Fausses mises en gardes contre le risque terroriste, faux articles de presse, graffitis réels ou inventés… Selon le Centre d'analyse de la menace de Microsoft (MTAC) et d'autres rapports d'experts, les JO de Paris sont visés par de nombreuses tentatives de déstabilisation sur les réseaux sociaux.
"La Russie tente, et va presque sûrement continuer, de saper les JO de Paris à travers plusieurs opérations d'influence maligne en cours, y compris des campagnes lancées depuis au moins 2023", jugent les experts en cybersécurité de Recorded Future dans un rapport publié mardi. "Les efforts d'influence de la Russie convergent vers les Jeux olympiques de Paris 2024", abonde le Centre d'analyse de la menace de Microsoft (MTAC).
Des accusations niées en bloc mardi par le porte-parole du Kremlin, Dmitri Peskov, démentant toute campagne de désinformation visant les Jeux et qualifiant de "pure calomnie" le rapport du MTAC. "La Russie n'a pas interféré et n'interfère pas dans les affaires intérieures de la France - notre pays a des priorités plus importantes", a ajouté de son côté l'ambassade de Russie à Paris.
Mais selon les rapports cités, les moyens utilisés pour jeter le discrédit sur les JO de Paris sont nombreux. "Les migrants clandestins menacent de perturber les Jeux olympiques à Paris. Les autorités montrent leur impuissance. Le festival de vanité de Macron passera, les problèmes de Français resteront", affirmait par exemple fin avril un faux article du journal Le Parisien relayé sur les réseaux sociaux, mélangeant vraies infos, rumeurs, opinions.
Début avril, Emmanuel Macron avait d'ailleurs dit n'avoir "aucun doute" que la Russie cible l'organisation des Jeux olympiques, "y compris en termes informationnels". "Dès qu'ils peuvent nous placer une attaque, ils le font. C'est un bruit de fond constant", confirme une source sécuritaire française, qui ajoute toutefois que ce ne sont pas eux les plus agressifs sur les JO, mais l'Azerbaïdjan. L'agence française de lutte contre les ingérences Viginum avait dévoilé une campagne orchestrée par ce pays dès 2023, officiellement dénoncée par le gouvernement français.
L'objectif de long terme des manipulations étrangères est la fracturation des sociétés pour affaiblir les pays occidentaux et saper la confiance des populations dans leurs institutions. Elles appuient sur les failles, les sujets de tension pour mettre de l'huile sur le feu.
"Une fausse impression de controverse"
Selon un sondage Ifop réalisé les 13 et 14 février, 45% des Français n'ont pas confiance dans la capacité de la France pour organiser les JO, un taux qui devient même majoritaire aux extrêmes de l'échiquier politique. Il y a donc là un levier : d'autant que, comme le rappelle le MTAC, Moscou a une longue tradition d'attaques contre les JO et les instances sportives.
Les ingérences passent aussi par la diffusion d'images de graffitis car c'est "une technique pour faire croire que les idées et opinions peintes dans l'espace public (par exemple les murs de Paris) l'ont été par des artistes locaux, donnant une fausse impression de controverse", expliquent les entreprises de cybersécurité CheckFirst et Reset dans un rapport publié mardi et consacré à l'opération attribuée à la Russie et baptisée "Overload".

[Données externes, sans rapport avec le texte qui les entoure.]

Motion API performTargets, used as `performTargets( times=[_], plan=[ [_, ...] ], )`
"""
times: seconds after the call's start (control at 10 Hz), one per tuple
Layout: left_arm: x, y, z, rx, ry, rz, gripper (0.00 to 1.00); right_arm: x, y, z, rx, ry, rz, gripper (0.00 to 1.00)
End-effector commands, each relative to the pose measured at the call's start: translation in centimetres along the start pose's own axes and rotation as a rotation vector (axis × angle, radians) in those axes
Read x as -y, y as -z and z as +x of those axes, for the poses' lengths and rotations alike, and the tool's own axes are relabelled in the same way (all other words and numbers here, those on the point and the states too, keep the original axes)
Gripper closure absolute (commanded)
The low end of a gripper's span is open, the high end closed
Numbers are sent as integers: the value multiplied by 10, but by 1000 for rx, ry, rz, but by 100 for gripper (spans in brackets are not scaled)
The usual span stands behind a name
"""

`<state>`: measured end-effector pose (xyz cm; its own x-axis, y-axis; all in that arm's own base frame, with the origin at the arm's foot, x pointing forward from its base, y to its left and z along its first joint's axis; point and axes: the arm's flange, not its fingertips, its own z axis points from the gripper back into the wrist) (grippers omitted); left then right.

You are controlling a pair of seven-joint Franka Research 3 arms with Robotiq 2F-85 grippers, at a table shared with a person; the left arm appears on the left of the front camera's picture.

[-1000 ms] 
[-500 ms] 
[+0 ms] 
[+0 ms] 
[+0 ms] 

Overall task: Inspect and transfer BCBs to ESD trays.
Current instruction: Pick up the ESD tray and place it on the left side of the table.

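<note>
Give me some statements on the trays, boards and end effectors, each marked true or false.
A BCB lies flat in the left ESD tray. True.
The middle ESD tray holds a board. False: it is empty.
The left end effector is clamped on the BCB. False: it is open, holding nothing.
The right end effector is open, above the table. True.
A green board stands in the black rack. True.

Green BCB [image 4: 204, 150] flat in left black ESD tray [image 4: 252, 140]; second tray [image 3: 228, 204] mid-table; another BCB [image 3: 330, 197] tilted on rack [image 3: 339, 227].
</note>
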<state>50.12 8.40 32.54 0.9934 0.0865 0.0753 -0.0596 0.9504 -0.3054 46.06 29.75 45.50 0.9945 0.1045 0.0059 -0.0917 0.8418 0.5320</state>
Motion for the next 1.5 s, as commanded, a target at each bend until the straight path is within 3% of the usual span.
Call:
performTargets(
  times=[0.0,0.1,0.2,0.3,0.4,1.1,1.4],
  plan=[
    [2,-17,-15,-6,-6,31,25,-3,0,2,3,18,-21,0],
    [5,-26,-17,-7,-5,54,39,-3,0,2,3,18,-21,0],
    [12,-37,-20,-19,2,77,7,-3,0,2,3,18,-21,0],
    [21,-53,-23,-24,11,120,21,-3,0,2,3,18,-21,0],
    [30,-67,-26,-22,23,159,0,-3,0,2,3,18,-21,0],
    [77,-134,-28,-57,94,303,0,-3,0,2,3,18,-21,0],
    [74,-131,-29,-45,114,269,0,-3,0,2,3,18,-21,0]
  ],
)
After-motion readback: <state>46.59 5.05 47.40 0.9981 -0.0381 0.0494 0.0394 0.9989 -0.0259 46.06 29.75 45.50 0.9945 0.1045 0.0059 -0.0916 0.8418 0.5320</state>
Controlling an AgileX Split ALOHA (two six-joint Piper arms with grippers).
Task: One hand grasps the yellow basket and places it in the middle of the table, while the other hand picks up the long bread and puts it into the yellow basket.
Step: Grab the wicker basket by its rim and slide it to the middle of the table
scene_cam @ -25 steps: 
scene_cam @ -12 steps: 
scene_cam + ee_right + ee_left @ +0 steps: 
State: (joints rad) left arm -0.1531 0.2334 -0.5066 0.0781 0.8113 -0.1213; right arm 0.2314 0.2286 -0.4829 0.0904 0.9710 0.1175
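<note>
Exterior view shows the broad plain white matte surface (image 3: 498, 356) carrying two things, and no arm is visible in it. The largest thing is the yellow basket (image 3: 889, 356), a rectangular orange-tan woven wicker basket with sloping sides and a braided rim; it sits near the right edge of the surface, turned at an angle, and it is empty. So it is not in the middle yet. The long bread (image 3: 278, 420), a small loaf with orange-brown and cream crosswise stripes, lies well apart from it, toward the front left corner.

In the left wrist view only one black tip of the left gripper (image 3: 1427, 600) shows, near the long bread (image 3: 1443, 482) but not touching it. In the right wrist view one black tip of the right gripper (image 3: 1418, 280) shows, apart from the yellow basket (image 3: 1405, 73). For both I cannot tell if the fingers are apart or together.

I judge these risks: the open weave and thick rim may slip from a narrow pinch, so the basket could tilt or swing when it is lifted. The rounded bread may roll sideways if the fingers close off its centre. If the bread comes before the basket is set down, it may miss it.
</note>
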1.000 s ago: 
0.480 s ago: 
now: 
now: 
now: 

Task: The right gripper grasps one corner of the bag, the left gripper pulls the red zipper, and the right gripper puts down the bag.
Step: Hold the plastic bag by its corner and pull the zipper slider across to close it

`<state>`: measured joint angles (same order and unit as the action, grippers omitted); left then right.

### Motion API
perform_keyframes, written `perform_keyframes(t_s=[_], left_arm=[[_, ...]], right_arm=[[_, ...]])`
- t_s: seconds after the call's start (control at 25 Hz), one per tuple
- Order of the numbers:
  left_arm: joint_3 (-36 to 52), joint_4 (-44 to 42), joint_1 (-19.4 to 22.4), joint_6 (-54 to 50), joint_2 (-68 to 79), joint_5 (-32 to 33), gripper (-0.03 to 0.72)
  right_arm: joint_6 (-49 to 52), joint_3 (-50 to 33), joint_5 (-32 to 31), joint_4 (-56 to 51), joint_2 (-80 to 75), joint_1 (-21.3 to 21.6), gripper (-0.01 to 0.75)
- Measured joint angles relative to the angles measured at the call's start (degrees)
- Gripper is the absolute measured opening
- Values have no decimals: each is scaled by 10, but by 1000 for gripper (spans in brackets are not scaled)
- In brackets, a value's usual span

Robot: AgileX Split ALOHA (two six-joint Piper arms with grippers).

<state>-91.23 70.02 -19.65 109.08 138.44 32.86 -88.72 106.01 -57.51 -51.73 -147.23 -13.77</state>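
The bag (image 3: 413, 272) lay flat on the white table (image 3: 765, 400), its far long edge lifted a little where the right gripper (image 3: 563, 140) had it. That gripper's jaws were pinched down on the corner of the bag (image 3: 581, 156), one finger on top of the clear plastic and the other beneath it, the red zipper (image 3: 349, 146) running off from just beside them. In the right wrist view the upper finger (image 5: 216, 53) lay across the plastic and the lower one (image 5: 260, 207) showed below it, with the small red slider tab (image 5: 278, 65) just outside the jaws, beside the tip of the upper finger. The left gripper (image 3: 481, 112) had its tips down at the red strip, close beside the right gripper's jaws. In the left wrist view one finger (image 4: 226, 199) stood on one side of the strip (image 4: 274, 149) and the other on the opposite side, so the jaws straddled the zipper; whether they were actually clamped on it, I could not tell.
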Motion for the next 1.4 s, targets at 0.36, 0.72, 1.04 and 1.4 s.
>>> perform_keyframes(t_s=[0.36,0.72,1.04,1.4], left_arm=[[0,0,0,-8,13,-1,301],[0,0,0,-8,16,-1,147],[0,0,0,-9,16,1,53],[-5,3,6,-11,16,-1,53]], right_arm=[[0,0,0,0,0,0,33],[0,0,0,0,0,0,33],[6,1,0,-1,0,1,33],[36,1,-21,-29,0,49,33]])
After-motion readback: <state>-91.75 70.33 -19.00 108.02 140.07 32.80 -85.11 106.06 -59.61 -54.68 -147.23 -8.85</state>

Celle-ci consiste notamment à solliciter les médias avec des fausses informations pour leur donner de l'écho et pour saturer leur capacité de travail. Certains graffitis sont des faux, comme ceux faisant un parallèle entre l'attaque contre les athlètes israéliens aux JO de Munich en 1972 et les JO de Paris en 2024. Le graffiti n'a jamais été vu sur les murs de Paris, selon une source sécuritaire française.
La propreté douteuse de la Seine dans laquelle doit se tenir des épreuves est aussi un angle d'attaque récurrent. L'image d'un poisson à trois yeux disant "La Seine est toute propre !" aurait été taguée sur les quais en plein coeur de Paris. Visible sur un compte en russe sur Telegram mi-avril, elle a été envoyée par mail le 9 mai à plusieurs médias européens pour leur demander de vérifier sa véracité, selon CheckFirst et Reset, qui affirment que l'image a été très probablement manipulée.
Rajoutant à la confusion, des vrais tags ont été retrouvés sur les murs de la capitale, mettant en garde contre la chute de balcons avec le symbole des anneaux olympiques, apparus dans le quartier de Notre-Dame ou près du parc Monceau. Selon le Canard enchaîné, la police en aurait identifié les auteurs : des Moldaves. Une opération qui rappelle d'autres actions attribuées à la Russie : le tag d'étoiles de David par des Moldaves, et celui des "mains rouges" sur le mémorial de la Shoah par des individus en provenance de Bulgarie.